* _What the task requires_
After finding the line with "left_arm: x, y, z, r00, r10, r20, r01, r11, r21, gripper" in the entries below, retype exactly each line from there through the line with "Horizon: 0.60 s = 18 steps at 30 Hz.", including that final line.

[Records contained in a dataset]
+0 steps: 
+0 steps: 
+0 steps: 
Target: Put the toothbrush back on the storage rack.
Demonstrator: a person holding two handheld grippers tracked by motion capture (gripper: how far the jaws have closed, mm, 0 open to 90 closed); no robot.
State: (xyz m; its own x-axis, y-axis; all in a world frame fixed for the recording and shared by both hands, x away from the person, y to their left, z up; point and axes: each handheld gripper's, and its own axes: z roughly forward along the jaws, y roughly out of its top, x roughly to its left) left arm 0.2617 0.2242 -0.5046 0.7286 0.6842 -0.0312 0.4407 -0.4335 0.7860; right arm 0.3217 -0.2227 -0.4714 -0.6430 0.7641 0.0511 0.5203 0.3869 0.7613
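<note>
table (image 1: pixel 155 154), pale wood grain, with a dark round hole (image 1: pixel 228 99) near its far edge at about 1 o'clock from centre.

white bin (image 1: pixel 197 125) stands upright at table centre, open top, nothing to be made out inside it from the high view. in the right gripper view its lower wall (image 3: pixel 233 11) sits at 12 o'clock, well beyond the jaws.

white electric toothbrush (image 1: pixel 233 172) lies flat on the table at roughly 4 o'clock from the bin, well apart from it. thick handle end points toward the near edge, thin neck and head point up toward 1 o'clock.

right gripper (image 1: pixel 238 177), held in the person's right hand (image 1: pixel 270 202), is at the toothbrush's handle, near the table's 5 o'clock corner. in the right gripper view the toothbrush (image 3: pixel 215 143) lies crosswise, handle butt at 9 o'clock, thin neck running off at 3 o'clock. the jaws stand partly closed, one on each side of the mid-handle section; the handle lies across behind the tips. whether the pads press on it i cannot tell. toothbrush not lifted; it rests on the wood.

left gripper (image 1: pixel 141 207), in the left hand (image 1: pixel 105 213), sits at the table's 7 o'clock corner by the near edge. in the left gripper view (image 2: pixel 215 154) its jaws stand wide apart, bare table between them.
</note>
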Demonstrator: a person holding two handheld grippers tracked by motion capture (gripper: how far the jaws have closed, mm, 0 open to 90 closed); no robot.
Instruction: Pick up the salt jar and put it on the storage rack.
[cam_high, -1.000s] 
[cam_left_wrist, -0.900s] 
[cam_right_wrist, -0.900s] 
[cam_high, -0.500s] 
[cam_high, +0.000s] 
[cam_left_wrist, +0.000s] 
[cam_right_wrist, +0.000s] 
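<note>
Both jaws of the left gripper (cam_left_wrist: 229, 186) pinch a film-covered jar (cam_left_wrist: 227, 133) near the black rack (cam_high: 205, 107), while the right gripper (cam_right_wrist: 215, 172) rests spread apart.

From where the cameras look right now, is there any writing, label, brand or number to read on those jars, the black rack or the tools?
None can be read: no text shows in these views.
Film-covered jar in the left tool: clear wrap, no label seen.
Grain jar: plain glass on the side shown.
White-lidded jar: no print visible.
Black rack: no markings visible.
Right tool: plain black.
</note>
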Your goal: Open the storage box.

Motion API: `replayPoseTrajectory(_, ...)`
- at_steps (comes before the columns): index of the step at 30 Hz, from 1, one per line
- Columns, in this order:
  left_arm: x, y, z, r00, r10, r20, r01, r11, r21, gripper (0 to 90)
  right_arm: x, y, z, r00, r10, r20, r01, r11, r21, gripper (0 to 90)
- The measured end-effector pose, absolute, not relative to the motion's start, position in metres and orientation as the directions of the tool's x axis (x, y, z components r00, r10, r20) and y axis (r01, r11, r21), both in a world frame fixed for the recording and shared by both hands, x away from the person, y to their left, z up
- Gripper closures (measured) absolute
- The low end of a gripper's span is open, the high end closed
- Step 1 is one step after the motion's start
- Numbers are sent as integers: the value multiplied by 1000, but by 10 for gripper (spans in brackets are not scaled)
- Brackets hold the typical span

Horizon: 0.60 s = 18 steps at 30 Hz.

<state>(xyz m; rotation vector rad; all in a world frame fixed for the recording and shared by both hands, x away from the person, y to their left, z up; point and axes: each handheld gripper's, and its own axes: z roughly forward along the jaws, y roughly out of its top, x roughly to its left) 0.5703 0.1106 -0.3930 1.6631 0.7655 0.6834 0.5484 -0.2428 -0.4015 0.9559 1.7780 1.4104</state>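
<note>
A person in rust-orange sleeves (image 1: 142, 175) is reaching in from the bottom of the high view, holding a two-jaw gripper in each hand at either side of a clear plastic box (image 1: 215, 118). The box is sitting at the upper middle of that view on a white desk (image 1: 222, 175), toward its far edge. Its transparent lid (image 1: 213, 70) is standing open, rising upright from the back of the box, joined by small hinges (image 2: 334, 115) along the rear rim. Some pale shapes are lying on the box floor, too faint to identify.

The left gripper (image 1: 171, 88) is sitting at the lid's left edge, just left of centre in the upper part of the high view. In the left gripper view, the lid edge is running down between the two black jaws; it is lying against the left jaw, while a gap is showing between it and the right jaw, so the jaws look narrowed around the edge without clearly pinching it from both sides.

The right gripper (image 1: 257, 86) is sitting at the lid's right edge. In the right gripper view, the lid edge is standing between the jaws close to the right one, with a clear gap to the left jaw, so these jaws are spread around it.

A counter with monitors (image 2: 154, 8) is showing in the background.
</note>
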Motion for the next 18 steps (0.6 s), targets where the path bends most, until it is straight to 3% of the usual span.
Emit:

* _Completed task_
  left_arm: x, y, z, r00, r10, r20, r01, r11, r21, gripper (0 to 90)
  right_arm: x, y, z, r00, r10, r20, r01, r11, r21, gripper (0 to 90)
- The measured end-effector pose, absolute, not relative to the motion's start, position in metres and orientation as the directions of the tool's x axis (x, y, z components r00, r10, r20) and y axis (r01, r11, r21), both in a world frame fixed for the recording and shared by both hands, x away from the person, y to their left, z up
- Gripper closures (measured) absolute
- The low end of a gripper's span is open, the high end closed
- Step 1 is one step after the motion's start
- Numbers are sent as integers: the value multiplied by 1000, but by 10 for gripper (spans in brackets are not scaled)
- Brackets hold the typical span

Horizon: 0.60 s = 18 steps at 30 Hz.

What the exercise asked for is complete.